- [What is being asked] Please write out the data that follows, word for word.

___ Information provided

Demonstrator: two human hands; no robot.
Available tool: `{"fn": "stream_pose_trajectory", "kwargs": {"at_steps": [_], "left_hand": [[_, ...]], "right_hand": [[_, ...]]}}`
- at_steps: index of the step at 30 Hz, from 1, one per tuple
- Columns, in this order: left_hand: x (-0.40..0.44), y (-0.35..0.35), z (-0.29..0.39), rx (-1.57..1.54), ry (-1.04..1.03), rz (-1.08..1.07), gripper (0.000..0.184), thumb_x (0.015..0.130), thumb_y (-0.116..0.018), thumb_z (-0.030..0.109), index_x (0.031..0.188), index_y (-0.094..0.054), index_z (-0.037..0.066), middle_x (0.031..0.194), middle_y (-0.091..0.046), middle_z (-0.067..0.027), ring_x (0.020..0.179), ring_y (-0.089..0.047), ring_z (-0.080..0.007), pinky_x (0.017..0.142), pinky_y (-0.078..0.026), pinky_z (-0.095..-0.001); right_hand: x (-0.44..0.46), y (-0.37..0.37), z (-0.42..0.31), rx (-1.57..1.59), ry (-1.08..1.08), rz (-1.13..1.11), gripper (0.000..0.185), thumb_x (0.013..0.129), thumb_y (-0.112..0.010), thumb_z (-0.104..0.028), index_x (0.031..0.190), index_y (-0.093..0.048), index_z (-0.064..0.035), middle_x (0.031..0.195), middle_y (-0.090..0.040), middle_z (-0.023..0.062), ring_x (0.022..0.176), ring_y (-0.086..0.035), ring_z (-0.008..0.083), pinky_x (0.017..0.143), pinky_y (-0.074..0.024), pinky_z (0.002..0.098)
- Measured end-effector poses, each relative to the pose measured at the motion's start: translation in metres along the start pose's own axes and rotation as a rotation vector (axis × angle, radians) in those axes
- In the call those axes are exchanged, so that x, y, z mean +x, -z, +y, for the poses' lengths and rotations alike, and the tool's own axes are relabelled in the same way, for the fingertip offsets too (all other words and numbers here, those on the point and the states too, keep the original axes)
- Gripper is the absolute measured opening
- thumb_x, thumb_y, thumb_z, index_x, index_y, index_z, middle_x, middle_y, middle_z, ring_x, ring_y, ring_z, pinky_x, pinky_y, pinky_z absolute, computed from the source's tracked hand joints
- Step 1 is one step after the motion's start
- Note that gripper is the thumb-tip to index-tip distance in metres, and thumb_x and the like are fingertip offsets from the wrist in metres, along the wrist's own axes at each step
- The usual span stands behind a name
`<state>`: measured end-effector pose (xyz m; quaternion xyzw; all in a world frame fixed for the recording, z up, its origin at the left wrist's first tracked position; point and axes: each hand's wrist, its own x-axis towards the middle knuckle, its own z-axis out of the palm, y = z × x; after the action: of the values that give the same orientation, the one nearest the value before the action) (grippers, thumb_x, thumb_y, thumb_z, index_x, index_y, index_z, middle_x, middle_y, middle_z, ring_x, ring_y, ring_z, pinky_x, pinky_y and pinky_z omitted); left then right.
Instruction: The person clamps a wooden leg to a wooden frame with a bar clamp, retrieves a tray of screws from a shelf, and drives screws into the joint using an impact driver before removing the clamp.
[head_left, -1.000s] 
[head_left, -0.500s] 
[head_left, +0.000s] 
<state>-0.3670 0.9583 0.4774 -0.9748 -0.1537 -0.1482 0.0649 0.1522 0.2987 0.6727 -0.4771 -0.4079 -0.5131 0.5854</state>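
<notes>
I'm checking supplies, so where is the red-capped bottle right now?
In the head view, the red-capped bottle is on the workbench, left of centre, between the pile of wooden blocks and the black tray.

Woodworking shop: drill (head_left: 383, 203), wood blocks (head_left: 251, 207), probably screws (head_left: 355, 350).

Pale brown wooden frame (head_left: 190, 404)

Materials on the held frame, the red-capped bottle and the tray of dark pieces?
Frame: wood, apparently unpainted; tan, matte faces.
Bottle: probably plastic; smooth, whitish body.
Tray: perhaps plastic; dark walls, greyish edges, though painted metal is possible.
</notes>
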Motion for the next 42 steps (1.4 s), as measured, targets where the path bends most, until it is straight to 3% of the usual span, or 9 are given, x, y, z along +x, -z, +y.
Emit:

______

- [Response area]
Demonstrator: two human hands; no robot.
Available tool: `{"fn": "stream_pose_trajectory", "kwargs": {"at_steps": [_], "left_hand": [[_, ...]], "right_hand": [[_, ...]]}}`
- at_steps: index of the step at 30 Hz, from 1, one per tuple
- Columns, in this order: left_hand: x (-0.40..0.44), y (-0.35..0.35), z (-0.29..0.39), rx (-1.57..1.54), ry (-1.04..1.03), rz (-1.08..1.07), gripper (0.000..0.184), thumb_x (0.015..0.130), thumb_y (-0.116..0.018), thumb_z (-0.030..0.109), index_x (0.031..0.188), index_y (-0.094..0.054), index_z (-0.037..0.066), middle_x (0.031..0.194), middle_y (-0.091..0.046), middle_z (-0.067..0.027), ring_x (0.020..0.179), ring_y (-0.089..0.047), ring_z (-0.080..0.007), pinky_x (0.017..0.142), pinky_y (-0.078..0.026), pinky_z (-0.095..-0.001); right_hand: x (-0.44..0.46), y (-0.37..0.37), z (-0.42..0.31), rx (-1.57..1.59), ry (-1.08..1.08), rz (-1.13..1.11), gripper (0.000..0.185), thumb_x (0.013..0.129), thumb_y (-0.112..0.010), thumb_z (-0.104..0.028), index_x (0.031..0.190), index_y (-0.093..0.048), index_z (-0.064..0.035), middle_x (0.031..0.195), middle_y (-0.090..0.040), middle_z (-0.023..0.062), ring_x (0.022..0.176), ring_y (-0.086..0.035), ring_z (-0.008..0.083), pinky_x (0.017..0.143), pinky_y (-0.074..0.024), pinky_z (0.002..0.098)
- Measured end-effector poses, each relative to the pose measured at the motion's start: translation in metres along the start pose's own axes and rotation as a rotation vector (axis × angle, radians) in those axes
- In the call those axes are exchanged, so that x, y, z mean +x, -z, +y, for the poses' lengths and rotations alike, and the tool's own axes are relabelled in the same way, for the fingertip offsets too (all other words and numbers here, those on the point and the states too, keep the original axes)
- Gripper is the absolute measured opening
- thumb_x, thumb_y, thumb_z, index_x, index_y, index_z, middle_x, middle_y, middle_z, ring_x, ring_y, ring_z, pinky_x, pinky_y, pinky_z absolute, computed from the source's tracked hand joints
- Step 1 is one step after the motion's start
- Note that gripper is the thumb-tip to index-tip distance in metres, and thumb_x and the like are fingertip offsets from the wrist in metres, along the wrist's own axes at each step
- The usual span stands behind a name
`<state>`: measured end-effector pose (xyz m; quaternion xyzw; all in a world frame fixed for the recording, z up, its origin at the left wrist's first tracked position; point and axes: each hand's wrist, its own x-axis towards the middle knuckle, its own z-axis out of the palm, y = z × x; after the action: of the values that give the same orientation, the one nearest the value before the action) (grippers, thumb_x, thumb_y, thumb_z, index_x, index_y, index_z, middle_x, middle_y, middle_z, ring_x, ring_y, ring_z, pinky_x, pinky_y and pinky_z omitted); left then right.
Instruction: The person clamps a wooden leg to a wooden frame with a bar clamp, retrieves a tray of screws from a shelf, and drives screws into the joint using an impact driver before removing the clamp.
[head_left, -1.000s] 
[head_left, -0.500s] 
[head_left, +0.000s] 
<state>-0.3670 0.9583 0.4774 -0.9748 -0.1537 -0.1482 0.0649 0.1522 0.2987 0.6727 -0.4771 -0.4079 -0.5131 0.5854</state>
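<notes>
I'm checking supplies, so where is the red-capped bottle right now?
In the head view, the red-capped bottle is on the workbench, left of centre, between the pile of wooden blocks and the black tray.

Woodworking shop: drill (head_left: 383, 203), wood blocks (head_left: 251, 207), probably screws (head_left: 355, 350).

Pale brown wooden frame (head_left: 190, 404)

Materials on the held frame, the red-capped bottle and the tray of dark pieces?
Frame: wood, apparently unpainted; tan, matte faces.
Bottle: probably plastic; smooth, whitish body.
Tray: perhaps plastic; dark walls, greyish edges, though painted metal is possible.
</notes>
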Motion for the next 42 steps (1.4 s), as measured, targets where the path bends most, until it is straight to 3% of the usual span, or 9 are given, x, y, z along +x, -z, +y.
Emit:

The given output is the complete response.